Esta matriz de pensamento passava a orientar as construções teóricas e as práticas político-sanitárias que, como movimento de democratização da saúde, conduzia as transformações nas relações deste setor com outros setores análogos e, assim, como sua inserção e relação com o estado, a sociedade civil e as instituições públicas.

O processo reformista em seus esforços de inovações teórico-conceituais se fazia acompanhar de desconfianças e receios quanto à possibilidade e capacidade de preencher e superar as lacunas teóricas e as ausências de práticas solidárias no campo social.

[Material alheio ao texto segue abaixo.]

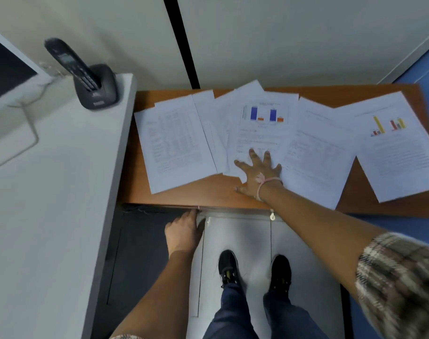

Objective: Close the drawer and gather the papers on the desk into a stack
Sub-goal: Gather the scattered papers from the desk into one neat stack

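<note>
Several white printed papers lie fanned across the brown wooden desk [174, 194]. A table sheet [174, 143] is at the left, a blue bar chart sheet [262, 128] in the middle, a text sheet [316, 152] beside it, and a yellow chart sheet [399, 148] at the right. My right hand [257, 172] rests flat, fingers spread, on the lower edge of the middle sheet. My left hand [184, 231] presses against the drawer front [159, 208] just under the desk's front edge; the drawer looks pushed in flush or nearly so.
A taller grey-white counter [61, 192] stands at the left, carrying a black cordless phone in its cradle [91, 81] and a monitor [5, 69]. A pale wall backs the desk. My two black shoes [252, 270] stand on the light floor below.
</note>
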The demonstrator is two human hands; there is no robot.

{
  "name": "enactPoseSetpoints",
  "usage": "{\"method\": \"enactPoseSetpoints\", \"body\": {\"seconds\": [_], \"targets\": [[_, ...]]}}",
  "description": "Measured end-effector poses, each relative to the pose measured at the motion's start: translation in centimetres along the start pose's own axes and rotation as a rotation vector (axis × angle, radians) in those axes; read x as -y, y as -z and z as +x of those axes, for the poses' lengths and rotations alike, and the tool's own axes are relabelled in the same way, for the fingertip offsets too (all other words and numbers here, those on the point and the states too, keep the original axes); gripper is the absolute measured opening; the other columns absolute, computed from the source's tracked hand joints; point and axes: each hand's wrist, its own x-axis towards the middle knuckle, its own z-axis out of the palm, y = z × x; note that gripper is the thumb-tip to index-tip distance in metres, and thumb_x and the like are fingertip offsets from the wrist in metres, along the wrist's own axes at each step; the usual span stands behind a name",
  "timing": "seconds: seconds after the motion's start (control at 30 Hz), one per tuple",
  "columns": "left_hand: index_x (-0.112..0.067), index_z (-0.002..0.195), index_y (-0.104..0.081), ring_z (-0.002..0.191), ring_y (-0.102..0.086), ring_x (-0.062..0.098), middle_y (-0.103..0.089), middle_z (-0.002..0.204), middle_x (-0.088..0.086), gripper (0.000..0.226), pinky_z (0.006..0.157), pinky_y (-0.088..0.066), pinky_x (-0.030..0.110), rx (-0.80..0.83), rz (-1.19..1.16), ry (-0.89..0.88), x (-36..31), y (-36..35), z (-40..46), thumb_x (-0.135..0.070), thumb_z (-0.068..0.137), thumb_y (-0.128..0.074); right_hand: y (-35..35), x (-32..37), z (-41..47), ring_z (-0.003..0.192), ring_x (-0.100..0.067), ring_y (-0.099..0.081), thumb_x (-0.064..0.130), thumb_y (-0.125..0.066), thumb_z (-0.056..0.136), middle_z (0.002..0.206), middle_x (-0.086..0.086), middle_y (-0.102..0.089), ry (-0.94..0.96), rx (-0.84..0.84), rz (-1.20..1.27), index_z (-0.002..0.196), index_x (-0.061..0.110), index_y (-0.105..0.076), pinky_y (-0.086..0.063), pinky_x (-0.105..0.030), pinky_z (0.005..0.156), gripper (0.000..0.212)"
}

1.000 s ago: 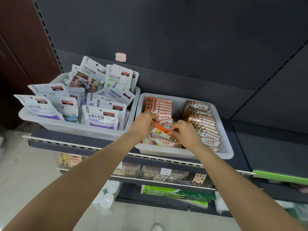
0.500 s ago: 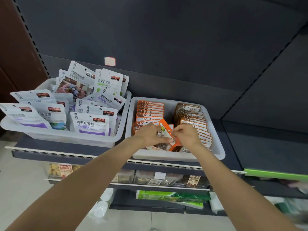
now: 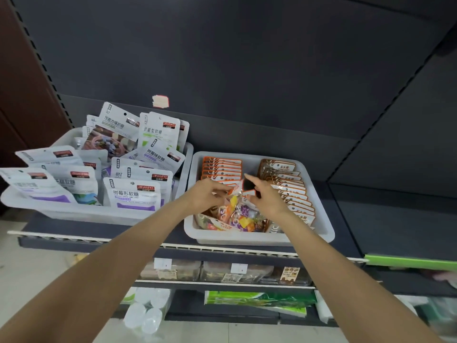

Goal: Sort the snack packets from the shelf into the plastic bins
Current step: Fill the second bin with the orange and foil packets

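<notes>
Both hands work over the right-hand plastic bin (image 3: 319,233) on the shelf (image 3: 94,237): the left hand (image 3: 206,194) pinches the orange top edge of a clear candy packet (image 3: 236,210), while the right hand (image 3: 268,198) rests on the packet's other side with its forefinger stretched out and the other fingers loosely bent; whether it truly grips I cannot tell. Half a second ago the packet stood tilted up between the hands, orange header showing; now it lies lower, settling at the front of the orange row (image 3: 221,167), beside the brown row (image 3: 288,189). By my judgement this packet is nearly filed, and what remains is to square it with its fellows and let go. White pouches (image 3: 134,194) crowd the left bin (image 3: 74,214), standing at loose angles.
</notes>
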Motion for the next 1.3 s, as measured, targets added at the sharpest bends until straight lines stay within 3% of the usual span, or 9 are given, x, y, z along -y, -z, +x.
{"method": "enactPoseSetpoints", "body": {"seconds": [0.13,0.27,0.33,0.47,0.63,0.83,1.03,1.17,1.3], "targets": [[-0.010,0.127,-0.059,0.119,-0.054,0.025,-0.059,0.129,0.009,0.040,0.103,-0.042,0.033,-0.172,0.203,0.033,1.0,1.5,0.4,0.000,0.088,-0.060,-0.5,0.5,0.7,0.113,-0.022,-0.056,0.007,-0.056,0.093,0.119,-0.006,-0.059,0.057,-0.099,-0.045,0.107,0.017,-0.055,-0.042,-0.022,0.088,0.017],[-0.018,0.126,-0.057,0.110,-0.058,0.027,-0.059,0.127,0.012,0.040,0.095,-0.049,0.036,-0.210,0.282,0.079,1.4,1.3,0.5,0.000,0.090,-0.053,-1.2,0.4,0.4,0.087,-0.018,-0.066,0.014,-0.051,0.096,0.090,-0.003,-0.068,-0.008,-0.105,-0.086,0.090,0.017,-0.057,-0.054,-0.033,0.084,0.009],[-0.018,0.128,-0.056,0.114,-0.056,0.028,-0.056,0.131,0.012,0.040,0.095,-0.047,0.031,-0.138,0.308,0.046,1.4,1.0,0.1,0.001,0.094,-0.047,-1.7,-0.2,0.0,0.094,-0.021,-0.065,0.015,-0.054,0.095,0.102,-0.005,-0.067,-0.040,-0.124,-0.157,0.101,0.019,-0.058,-0.055,-0.037,0.085,0.009],[-0.014,0.127,-0.057,0.124,-0.048,0.026,-0.050,0.138,0.010,0.036,0.099,-0.040,0.028,-0.011,0.364,-0.004,1.3,1.4,-0.3,-0.002,0.095,-0.048,-1.6,-1.4,0.1,0.123,-0.026,-0.051,0.015,-0.055,0.094,0.136,-0.007,-0.049,-0.128,-0.057,-0.296,0.135,0.022,-0.044,-0.049,-0.038,0.097,0.043],[-0.023,0.129,-0.053,0.116,-0.054,0.022,-0.053,0.134,0.005,0.035,0.095,-0.048,0.034,0.047,0.454,-0.038,1.0,-0.7,-0.4,-0.011,0.097,-0.046,-1.3,-1.9,0.8,0.109,-0.021,-0.060,0.015,-0.056,0.094,0.126,-0.002,-0.060,-0.104,0.004,-0.382,0.121,0.023,-0.064,-0.053,-0.032,0.089,0.029],[-0.025,0.136,-0.049,0.125,-0.044,0.018,-0.042,0.139,0.002,0.038,0.105,-0.040,0.032,0.101,0.406,-0.144,2.0,-1.2,-1.5,-0.027,0.099,-0.046,-1.0,-0.8,0.9,0.101,-0.018,-0.063,0.019,-0.061,0.092,0.113,-0.001,-0.069,0.004,-0.218,-0.351,0.111,0.020,-0.070,-0.050,-0.029,0.083,0.022],[-0.016,0.137,-0.041,0.121,-0.048,0.017,-0.038,0.140,0.002,0.046,0.101,-0.044,0.031,-0.330,0.301,-0.103,1.7,-0.1,-2.0,-0.022,0.093,-0.056,-2.8,0.4,0.9,0.113,-0.017,-0.059,0.013,-0.062,0.089,0.123,-0.003,-0.064,0.149,0.049,-0.122,0.114,0.015,-0.068,-0.047,-0.031,0.099,0.026],[-0.021,0.145,-0.031,0.132,-0.040,0.021,-0.038,0.148,0.003,0.049,0.108,-0.036,0.036,-0.042,0.556,-0.081,1.5,-1.0,-0.7,-0.034,0.099,-0.042,-1.7,0.5,1.5,0.122,-0.017,-0.049,0.016,-0.057,0.093,0.133,-0.002,-0.052,0.170,0.053,-0.107,0.128,0.018,-0.058,-0.037,-0.024,0.100,0.035],[-0.021,0.144,-0.036,0.128,-0.043,0.023,-0.043,0.144,0.006,0.051,0.108,-0.036,0.039,0.046,0.713,-0.002,1.8,-0.9,-0.7,-0.046,0.099,-0.035,-0.8,-1.2,2.5,0.136,-0.025,-0.036,0.013,-0.051,0.096,0.149,-0.005,-0.034,-0.019,0.055,-0.267,0.146,0.023,-0.031,-0.037,-0.039,0.109,0.054]]}}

Aspectos culturais, psicológicos e subjetivos fizeram parte do rol de componentes envolvidos na definição e reconstrução do conceito do significado e extensão da saúde.

Saúde e doença, bem-estar e mal-estar são fenômenos não apenas físicos que se manifestam pelo bom ou mal funcionamento de um órgão, mas ao mesmo tempo possuem uma dimensão psicológica que passa pelo vivenciar e pela emoção de cada indivíduo. São fenômenos que possuem uma dimensão sócio-cultural, coletiva, e outra psicobiologia, individual, que não deveriam ser dicotomizadas. Devem então ser compreendidas enquanto parte do modo de organização da vida cotidiana e da história pessoal de cada um. (VAITSMAN, 1989, p.157-158)

A visão economicista das necessidades humanas é entendida pela autora de forma crítica, pois, ao restringir a concepção de saúde aos efeitos das formas de organização da produção e à distribuição das riquezas em uma sociedade, considera que as relações de classes decorrentes do processo social de produção determinariam as desigualdades nas condições de vida e de saúde, relevando outros fatores também importantes para, em conjunto, formarem as vigas mestras que contribuem para acentuar as distorções e discriminações presentes na atenção à saúde, como cor, gênero, idade, posição social, etc.

Nestes termos, a reforma sanitária brasileira, ao contrário do caso italiano, não se configura como uma esfera de ação preferencial do Estado e, portanto, como uma política de Estado, mas sim como um ato de interesse dos governos. A principal hipótese para explicar esta ocorrência remete ao tema recorrente da fragilidade da participação política em nosso meio, do qual a fraqueza das estruturas partidárias é decorrência e não causa, resultando na rarefação de partidos políticos mais orgânicos e ideológicos (SOUZA, 1976, p. 33-34).

A mediação entre Estado e sociedade flui através de outros mecanismos, como por exemplo, diretamente por determinados segmentos sociais que, representando interesses setoriais, cumprem o papel de mediação frente ao Estado e interferem na formulação e implementação das políticas de governo.

A influência do pensamento marxista no balizamento teórico e programático da RSB destacava a importância do conceito de “determinação” em contraposição ao modelo biomédico prevalente.

Decisiva para a crítica do modelo biomédico de explicação do processo saúde/doença, essa matriz de pensamento identificava a estruturas sociais como determinantes para a produção e desigual distribuição dos riscos sanitários entre as populações (CARVALHO, 1997, p.95).

Mesmo que não desenvolvesse uma análise a respeito da pertinência da teoria da produção socialmente determinada do binômio saúde-doença, com o propósito de orientar as práticas e políticas no setor, o autor acima citado admitia a ampliação de espaços democráticos para a sua redefinição, destacando a importância da concepção gramsciana do Estado ampliado, como fundamento para a intervenção social organizada.